September Brent crude futures turun 7 sen menjadi $ 74,90 per barel pada 0109 GMT setelah naik 68 sen, atau 0,9 persen, pada hari Selasa.

US crude futures West Texas Intermediate (WTI) turun 6 sen menjadi $ 70,08, setelah naik lebih dari 2 persen di sesi sebelumnya.

 

Equity World Surabaya : Produksi Minyak OPEC Capai 2018 Tertinggi Di Bulan Juli

Sebuah survei Reuters menunjukkan Organisasi Negara Pengekspor Minyak meningkatkan produksi pada bulan Juli.

OPEC menaikkan produksi sebesar 70.000 barel per hari menjadi 32,64 juta bpd, tertinggi 2018. Peningkatan pasokan lebih lanjut dapat mengimbangi pemadaman produksi dan harga tekanan.

WTI naik pada Selasa dengan harapan bahwa persediaan AS turun pekan lalu dan khawatir bahwa pemadaman di fasilitas Syncrude di Kanada tidak akan diselesaikan secepat yang diharapkan, kata para pedagang.

Persediaan mentah di Oklahoma, titik pengiriman untuk WTI telah berkurang, sebagian karena pemadaman Syncrude yang telah mengurangi aliran minyak ke hub.

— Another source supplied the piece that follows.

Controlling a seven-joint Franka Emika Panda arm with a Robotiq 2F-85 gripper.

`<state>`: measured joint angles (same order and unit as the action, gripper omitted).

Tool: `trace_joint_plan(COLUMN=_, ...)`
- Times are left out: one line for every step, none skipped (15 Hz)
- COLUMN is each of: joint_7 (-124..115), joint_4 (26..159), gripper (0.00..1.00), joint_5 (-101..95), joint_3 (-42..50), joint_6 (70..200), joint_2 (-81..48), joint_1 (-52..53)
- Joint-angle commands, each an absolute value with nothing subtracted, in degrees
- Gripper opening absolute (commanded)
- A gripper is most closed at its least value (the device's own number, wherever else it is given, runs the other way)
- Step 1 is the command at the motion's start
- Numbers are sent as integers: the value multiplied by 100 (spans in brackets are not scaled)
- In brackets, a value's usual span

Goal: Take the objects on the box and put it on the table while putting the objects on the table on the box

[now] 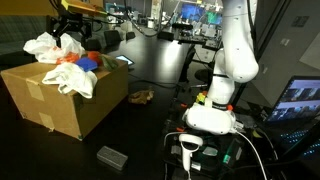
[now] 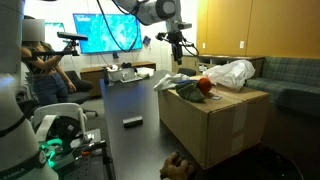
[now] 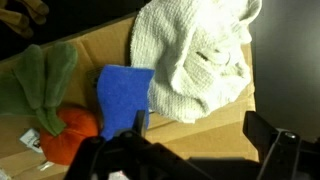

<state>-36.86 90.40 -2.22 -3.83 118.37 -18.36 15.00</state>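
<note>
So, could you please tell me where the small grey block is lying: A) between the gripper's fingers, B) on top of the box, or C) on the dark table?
C: the grey block lies flat on the table, clear of the box, and the gripper above the box is open and empty.

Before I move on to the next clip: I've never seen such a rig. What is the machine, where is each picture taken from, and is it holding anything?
The white machine is a single robot arm; its gripper hangs above the cardboard box. Two pictures come from cameras standing in the room; the third looks down from the wrist. On the box lie a white cloth, a blue cloth, a green cloth and an orange item. On the dark table lie a small grey block and a brown object. The jaws stand open, holding nothing.
</note>
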Motion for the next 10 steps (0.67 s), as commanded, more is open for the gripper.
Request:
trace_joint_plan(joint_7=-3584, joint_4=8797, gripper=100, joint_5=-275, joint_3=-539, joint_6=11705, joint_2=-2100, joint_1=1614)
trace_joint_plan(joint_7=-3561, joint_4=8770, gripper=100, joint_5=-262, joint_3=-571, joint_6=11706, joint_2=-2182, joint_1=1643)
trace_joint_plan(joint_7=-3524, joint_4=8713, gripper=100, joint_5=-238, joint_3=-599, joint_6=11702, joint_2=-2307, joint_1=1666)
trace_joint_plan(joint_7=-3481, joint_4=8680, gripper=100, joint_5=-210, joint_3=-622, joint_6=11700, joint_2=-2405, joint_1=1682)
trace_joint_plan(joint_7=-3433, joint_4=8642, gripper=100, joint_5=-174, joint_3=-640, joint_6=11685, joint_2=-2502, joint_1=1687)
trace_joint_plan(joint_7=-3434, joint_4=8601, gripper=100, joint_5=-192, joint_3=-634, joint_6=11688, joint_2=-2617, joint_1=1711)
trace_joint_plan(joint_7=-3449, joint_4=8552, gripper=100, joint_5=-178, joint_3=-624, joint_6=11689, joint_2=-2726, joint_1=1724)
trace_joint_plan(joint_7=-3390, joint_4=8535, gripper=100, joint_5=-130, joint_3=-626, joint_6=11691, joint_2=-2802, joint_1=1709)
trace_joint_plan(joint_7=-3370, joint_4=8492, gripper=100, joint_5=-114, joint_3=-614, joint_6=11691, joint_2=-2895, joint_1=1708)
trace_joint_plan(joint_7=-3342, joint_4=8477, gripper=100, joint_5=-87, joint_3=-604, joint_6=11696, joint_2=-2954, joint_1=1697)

Saham di pusat penyimpanan Cushing turun menjadi 23,7 juta barel, terendah sejak November 2014 dalam seminggu hingga 20 Juli. [EIA / S]

Perusahaan informasi energi Genscape, bagaimanapun, mengatakan bahwa persediaan di Cushing naik hampir 200.000 barel, atau hampir 1 persen, dari Selasa hingga Jumat pekan lalu, menurut para pedagang.

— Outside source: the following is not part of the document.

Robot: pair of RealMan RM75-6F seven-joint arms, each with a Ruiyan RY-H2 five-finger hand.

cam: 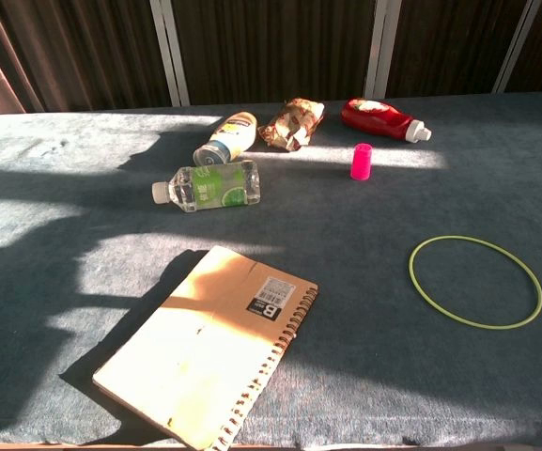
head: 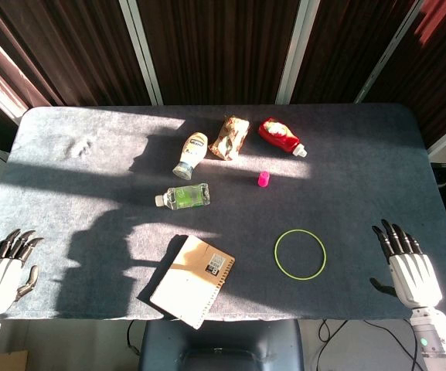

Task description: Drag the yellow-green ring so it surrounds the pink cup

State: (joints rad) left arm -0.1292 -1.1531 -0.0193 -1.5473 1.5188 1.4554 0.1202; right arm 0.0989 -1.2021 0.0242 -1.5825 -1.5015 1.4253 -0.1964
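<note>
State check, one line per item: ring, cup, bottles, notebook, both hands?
yellow-green ring: flat, empty, apart from cup
pink cup: upright, outside ring
clear bottle: lying, capped
white bottle: lying
red bottle: lying
notebook: closed, overhanging table edge
left hand: holds nothing
right hand: holds nothing

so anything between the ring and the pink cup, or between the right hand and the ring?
Nothing visible. Only bare table cloth lies between the yellow-green ring and the pink cup. The right hand also has a clear stretch to the ring. The spiral notebook lies off to the ring's other side.
</note>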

Harga minyak telah rebound dari posisi terendah baru-baru ini selama dua minggu terakhir, karena sanksi menjulang pada Iran sudah mulai membatasi ekspor dari negara itu. Presiden AS Donald Trump mengatakan pada hari Senin dia akan bertemu dengan Presiden Iran, Hassan Rouhani.